Even the successful advantages of the Q-learning algorithm have been used. However, one of the key disadvantages of Q-learning is costly for the agent in the early stages of learning since each state-action combination must be entered consistently to converge on the best policy. Deep learning has been proposed as a potential game-changer. It has the potential to solve RL's limits, entering a new paradigm of RL known as Deep Reinforcement Learning (DRL). Deep Neural Networks (DNNs) are used to train the learning phase in DRL, which accelerates the learning process and improves the performance of RL algorithms. As a result, DRL has been used in computer vision, robotics, speech recognition, and natural language processing, among other practice-based RL applications. One of the most well-known uses of DRL is AlphaGo, which is the first computer program to defeat a human expert without handicaps on a full-sized 19x19 board.

DRL is a new instrument in communications and networking that may be used to handle various problems and obstacles successfully. Modern networks are becoming more Ad-hoc, decentralized, and autonomous, such as the Heterogeneous Networks (HetNets), Internet of Things (IoT), and Unmanned Aerial Vehicles (UAV).
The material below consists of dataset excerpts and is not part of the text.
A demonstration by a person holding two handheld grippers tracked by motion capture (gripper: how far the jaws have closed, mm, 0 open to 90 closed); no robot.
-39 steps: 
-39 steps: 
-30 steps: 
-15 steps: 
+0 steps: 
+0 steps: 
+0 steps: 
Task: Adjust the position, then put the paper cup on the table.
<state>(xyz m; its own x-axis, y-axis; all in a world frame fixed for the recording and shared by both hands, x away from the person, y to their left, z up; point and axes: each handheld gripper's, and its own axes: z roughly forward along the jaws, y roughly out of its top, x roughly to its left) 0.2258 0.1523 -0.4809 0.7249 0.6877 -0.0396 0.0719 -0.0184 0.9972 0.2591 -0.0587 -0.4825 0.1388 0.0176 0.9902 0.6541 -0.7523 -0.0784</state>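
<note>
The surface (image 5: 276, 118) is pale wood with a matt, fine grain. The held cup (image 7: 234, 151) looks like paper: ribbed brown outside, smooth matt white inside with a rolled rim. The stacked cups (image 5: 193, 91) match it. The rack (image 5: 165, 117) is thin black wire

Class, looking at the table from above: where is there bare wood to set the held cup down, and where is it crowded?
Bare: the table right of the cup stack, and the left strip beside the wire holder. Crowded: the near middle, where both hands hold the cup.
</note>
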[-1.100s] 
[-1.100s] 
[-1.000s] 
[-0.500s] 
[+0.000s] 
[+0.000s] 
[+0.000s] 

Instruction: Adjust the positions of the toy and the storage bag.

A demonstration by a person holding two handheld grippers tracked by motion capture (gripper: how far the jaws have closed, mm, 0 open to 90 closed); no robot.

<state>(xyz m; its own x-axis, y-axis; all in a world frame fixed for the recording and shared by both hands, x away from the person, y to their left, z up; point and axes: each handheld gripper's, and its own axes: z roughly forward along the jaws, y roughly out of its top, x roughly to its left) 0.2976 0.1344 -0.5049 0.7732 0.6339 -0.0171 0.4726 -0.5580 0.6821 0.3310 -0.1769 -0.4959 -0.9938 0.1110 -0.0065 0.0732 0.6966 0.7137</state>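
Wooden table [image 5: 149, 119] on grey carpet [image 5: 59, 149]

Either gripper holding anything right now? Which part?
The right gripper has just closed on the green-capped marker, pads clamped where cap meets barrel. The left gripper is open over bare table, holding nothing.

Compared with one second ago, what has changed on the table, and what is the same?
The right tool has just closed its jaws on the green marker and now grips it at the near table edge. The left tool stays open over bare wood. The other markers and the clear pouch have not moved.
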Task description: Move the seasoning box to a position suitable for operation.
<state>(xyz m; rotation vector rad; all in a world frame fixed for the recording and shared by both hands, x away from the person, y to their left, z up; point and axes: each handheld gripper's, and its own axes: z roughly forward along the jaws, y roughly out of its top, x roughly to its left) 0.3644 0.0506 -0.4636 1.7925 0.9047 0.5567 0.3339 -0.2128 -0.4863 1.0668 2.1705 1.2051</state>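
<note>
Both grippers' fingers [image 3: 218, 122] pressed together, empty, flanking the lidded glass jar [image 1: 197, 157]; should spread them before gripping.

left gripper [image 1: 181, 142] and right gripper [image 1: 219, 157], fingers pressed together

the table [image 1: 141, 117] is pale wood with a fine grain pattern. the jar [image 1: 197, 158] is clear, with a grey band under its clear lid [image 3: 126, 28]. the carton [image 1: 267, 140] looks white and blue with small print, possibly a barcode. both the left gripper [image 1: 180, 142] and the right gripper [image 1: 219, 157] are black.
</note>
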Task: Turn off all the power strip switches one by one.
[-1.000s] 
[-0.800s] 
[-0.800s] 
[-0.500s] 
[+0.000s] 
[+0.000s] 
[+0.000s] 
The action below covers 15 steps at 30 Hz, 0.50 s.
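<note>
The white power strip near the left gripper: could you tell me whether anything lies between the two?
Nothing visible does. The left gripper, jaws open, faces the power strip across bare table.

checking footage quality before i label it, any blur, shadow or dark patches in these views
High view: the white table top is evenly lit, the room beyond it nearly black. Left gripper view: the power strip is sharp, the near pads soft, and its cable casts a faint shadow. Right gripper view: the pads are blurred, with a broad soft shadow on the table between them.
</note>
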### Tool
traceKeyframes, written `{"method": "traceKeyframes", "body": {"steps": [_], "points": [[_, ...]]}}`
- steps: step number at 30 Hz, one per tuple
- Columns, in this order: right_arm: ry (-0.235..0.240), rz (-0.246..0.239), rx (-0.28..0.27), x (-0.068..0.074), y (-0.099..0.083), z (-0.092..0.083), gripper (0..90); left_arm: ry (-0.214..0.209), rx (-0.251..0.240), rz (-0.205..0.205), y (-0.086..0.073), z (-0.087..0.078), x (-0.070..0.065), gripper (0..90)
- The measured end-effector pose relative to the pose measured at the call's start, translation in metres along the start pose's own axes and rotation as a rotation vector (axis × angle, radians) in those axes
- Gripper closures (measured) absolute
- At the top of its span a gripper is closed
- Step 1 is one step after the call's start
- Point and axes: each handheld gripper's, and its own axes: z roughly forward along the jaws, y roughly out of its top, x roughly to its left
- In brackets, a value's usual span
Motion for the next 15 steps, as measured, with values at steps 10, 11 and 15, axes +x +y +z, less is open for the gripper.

Network entities such as mobile users, IoT devices, and UAVs must make decisions on a local and autonomous level, data rate selection, such as spectrum access and transmit power control.
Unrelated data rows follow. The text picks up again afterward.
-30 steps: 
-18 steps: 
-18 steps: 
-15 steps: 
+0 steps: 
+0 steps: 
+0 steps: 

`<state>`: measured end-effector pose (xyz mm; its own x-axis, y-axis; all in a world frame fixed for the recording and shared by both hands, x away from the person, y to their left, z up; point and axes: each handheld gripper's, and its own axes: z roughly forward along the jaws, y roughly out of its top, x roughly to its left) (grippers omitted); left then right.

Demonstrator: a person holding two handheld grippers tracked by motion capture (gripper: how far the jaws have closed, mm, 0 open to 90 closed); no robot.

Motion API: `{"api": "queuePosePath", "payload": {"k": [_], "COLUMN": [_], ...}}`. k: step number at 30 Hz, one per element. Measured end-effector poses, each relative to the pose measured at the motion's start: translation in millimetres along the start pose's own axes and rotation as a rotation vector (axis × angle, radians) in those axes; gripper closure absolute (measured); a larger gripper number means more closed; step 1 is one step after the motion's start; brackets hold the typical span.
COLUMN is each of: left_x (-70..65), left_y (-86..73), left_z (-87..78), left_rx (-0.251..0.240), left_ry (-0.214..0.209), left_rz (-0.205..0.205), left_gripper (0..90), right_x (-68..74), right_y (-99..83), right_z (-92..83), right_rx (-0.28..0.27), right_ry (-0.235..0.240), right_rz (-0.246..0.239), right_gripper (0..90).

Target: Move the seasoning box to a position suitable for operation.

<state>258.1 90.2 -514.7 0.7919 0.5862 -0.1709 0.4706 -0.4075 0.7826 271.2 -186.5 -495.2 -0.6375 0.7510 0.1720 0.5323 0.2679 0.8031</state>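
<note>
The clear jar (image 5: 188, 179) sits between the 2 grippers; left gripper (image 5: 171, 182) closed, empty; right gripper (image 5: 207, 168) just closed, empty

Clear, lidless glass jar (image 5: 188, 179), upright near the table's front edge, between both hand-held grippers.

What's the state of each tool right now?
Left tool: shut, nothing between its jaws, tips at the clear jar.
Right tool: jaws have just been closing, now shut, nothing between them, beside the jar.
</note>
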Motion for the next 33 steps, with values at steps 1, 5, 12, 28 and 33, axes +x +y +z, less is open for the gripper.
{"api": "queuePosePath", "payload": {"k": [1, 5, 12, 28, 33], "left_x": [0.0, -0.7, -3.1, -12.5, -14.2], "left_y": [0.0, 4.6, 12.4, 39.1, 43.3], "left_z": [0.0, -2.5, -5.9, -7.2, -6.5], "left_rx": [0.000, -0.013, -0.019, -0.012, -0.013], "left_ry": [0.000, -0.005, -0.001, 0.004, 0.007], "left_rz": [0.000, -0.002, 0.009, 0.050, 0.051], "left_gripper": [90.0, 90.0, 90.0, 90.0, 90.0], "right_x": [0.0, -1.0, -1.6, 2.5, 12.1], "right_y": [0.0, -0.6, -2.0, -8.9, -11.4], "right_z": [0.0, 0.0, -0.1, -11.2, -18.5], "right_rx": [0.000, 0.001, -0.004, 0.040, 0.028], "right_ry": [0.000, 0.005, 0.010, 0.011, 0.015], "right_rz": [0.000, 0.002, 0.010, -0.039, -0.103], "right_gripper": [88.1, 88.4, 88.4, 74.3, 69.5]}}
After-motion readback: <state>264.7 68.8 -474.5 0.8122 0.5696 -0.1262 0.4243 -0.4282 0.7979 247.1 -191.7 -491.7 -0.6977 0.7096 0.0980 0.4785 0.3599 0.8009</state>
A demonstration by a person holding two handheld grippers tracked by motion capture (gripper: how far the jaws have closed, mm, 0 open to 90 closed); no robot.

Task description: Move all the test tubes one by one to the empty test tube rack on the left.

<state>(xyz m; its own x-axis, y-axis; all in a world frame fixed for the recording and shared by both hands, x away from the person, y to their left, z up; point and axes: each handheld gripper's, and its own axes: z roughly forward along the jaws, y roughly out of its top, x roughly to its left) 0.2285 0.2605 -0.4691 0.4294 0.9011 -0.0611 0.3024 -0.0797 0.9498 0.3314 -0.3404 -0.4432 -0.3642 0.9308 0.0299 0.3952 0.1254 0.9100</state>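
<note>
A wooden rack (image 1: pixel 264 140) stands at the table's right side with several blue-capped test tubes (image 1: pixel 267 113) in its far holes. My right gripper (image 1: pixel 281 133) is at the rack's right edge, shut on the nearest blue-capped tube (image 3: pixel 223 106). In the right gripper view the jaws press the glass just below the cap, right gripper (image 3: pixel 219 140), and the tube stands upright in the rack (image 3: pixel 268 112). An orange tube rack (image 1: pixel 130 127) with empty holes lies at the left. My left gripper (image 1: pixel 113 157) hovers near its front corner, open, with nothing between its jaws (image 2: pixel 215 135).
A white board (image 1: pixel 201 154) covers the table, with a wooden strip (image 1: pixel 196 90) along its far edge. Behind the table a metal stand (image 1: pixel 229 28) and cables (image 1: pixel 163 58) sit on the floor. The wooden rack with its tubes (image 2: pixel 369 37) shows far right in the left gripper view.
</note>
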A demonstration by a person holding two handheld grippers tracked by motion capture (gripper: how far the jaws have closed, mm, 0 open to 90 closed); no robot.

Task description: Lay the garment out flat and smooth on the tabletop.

DRL techniques provide the following benefits:
1. DRL makes it possible for network entities to understand the communication and networking environment better. Thus, without knowing the mobility pattern or the channel model, mobile users may learn optimum policies such as caching, base station selection, channel selection, offloading decisions, and handover decisions using DRL.
2. DRL is capable of providing complete network optimization solutions. As a result, it allows network controllers in modern networks, such as base stations, to solve non-convex and complex issues like joint user association, computation, and transmission scheduling without extensive and exact network information.
3. DRL significantly enhances learning speed, especially in the circumstances with large state and action spaces. As a result, DRL allows network controllers or IoT gateways to manage user association, spectrum access dynamically, and transmit power for many IoT devices and mobile users in large-scale networks, such as IoT systems with thousands of devices.